We process several operations asynchronously, such as updating our caches. It seemed that there were 16.000 commands in there, all telling the system to update the cache for one specific feed. One of our newest MyGet members managed to break a couple of gears there! Something we don’t judge. In contrary: there’s no better stress test or user test than real users.

A rookie mistake

Now why were there 16.000 messages unprocessed and why were some of them on the dead-letter queue? And why were our machines looking fine (all green!) while the website did not respond? The answer lies in the following piece of code:

1 [DebuggerDisplay("{Title} Version={Version}")] 2 public class FeedPackage 3 : TableServiceEntity 4 { 5 public string Id { get; set; } 6 public string Version { get; set; } 7 8 // ... 9 10 public override bool Equals(object obj) 11 { 12 if (ReferenceEquals(null, obj)) return false; 13 if (ReferenceEquals(this, obj)) return true; 14 if (obj.GetType() != typeof(FeedPackage)) return false; 15 return GetHashCode() == obj.GetHashCode(); 16 } 17 18 public override int GetHashCode() 19 { 20 int hashCode = 7; 21 22 if (PartitionKey != null) hashCode ^= PartitionKey.GetHashCode(); 23 if (RowKey != null) hashCode ^= RowKey.GetHashCode(); 24 25 return hashCode; 26 } 27 }

Did you spot it? We’ve gone with a complete rookie implementation of Equals and GetHashCode there…

The devil is in the fact that we’re using the hashcode of package A and compare it with package B. That’s a serious problem, as those hash codes are based on the hashcodes of their package identifier and package version. Guess what MSDN tells us

If two string objects are equal, the GetHashCode method returns identical values. However, there is not a unique hash code value for each unique string value. Different strings can return the same hash code.

Our newest member was in the position where he had a lot of packages uploaded to MyGet and by coincidence, two packages appeared to be “equal” using our faulty code above.

Now why did the website choke on that?

Windows Azure table storage, which we use to store all your data, In the .NET space, the WIndows Azure storage client uses WCF Data Service to fetch data. Deep in that framework, the Equals'() method is called on every entity to check whether a specific entity is already being tracked by the data context in use. And since we had a duplicate result for Equals(), an unhandled exception was thrown there.

Wait a minute: you guys don’t catch unhandled exceptions? Yes we do. And when such exception occurs, we retry some operations for up to five times. Retry operations? Well, rather than failing immediately, a good pattern is to retry a failing operation to check that the error wasn’t just a minor glitch like a network fault. On Windows Azure, it is recommended to do this for calls to any external system, like a webserver calling storage. Check David Aiken’s blog for some info on this.

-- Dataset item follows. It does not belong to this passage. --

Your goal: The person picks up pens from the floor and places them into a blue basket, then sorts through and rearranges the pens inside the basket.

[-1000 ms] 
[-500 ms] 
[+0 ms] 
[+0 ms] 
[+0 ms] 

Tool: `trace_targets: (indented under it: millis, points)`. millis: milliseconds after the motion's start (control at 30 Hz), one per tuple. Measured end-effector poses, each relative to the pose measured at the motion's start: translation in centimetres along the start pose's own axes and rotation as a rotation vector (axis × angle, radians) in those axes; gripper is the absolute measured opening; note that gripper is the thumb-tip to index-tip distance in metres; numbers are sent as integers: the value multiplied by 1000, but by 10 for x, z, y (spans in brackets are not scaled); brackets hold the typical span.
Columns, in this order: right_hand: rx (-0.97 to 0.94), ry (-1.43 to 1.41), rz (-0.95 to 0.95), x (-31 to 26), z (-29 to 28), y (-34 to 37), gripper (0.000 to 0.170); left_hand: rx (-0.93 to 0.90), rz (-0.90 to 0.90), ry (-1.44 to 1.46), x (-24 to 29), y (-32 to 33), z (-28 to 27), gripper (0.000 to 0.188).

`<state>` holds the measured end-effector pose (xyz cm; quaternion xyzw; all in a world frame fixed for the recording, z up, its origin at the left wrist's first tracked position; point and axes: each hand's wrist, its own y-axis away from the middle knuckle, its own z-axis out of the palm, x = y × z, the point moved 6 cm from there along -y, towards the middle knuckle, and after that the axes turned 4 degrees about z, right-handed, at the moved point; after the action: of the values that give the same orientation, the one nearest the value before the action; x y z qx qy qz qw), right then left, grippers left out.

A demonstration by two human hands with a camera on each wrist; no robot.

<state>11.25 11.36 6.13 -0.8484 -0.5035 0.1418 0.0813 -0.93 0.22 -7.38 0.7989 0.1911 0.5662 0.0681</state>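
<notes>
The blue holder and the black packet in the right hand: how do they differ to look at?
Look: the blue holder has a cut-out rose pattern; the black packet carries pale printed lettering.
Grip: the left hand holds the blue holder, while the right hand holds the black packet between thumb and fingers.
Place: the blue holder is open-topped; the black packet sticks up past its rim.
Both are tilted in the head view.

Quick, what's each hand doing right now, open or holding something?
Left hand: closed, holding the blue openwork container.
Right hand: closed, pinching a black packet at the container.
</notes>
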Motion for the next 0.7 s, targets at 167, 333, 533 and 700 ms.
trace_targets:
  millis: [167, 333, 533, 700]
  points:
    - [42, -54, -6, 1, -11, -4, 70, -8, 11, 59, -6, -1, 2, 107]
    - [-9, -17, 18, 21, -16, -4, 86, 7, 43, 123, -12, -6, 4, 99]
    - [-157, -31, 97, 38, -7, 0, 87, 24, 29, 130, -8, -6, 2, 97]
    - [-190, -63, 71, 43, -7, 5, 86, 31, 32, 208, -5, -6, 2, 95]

So, retries… Yes. Retry an I/O operation with minor latency for five times. Have a user who’s experiencing an issue with the website F5 a couple of times. And have that queue with 16.000 operations pending hammer this storage account again. What will happen? Throttling. Windows Azure tells our system to retry again after a second. And our retry logic does exactly that. This retry logic causes some threads to sleep, all the queue processing and F5-ing causes some more thread to sleep and what happens? The server comes to a halt while it still looks okay to our external monitoring.

Are we running just one server? No. We’re running multiple, in a round-robin load-balanced farm. This means that all this refreshing impacted all of our servers, making the site as slow as a snail. And recover again. And go almost down again…. and come up again. Exactly what we’ve been seeing today.

What are we doing to prevent this from happening in the future?

The truths of offering a cloud service are: hardware fails, software has bugs and people make mistakes. Hardware failures are mitigated by the Windows Azure system. Software bugs? It seems we’re proficient at that. And yes, that was a giant mistake of us. Our job is to mitigate all of these and provide a reliable, robust service to you. We’ll be using the lessons learned today to improve our service, your service.

First of all, we’ve fixed our rookie mistake. This should have never happened and we’ll make sure that our code base is checked and repaired for faulty Equals / GetHashCode implementations.

Next, we’ll be reviewing our retry logic. Blindly retrying on any exception type isn’t the smartest thing to do, so it seems. We’ll be making sure the retry logic only fires on transient exceptions and not blindly on any exception that occurs.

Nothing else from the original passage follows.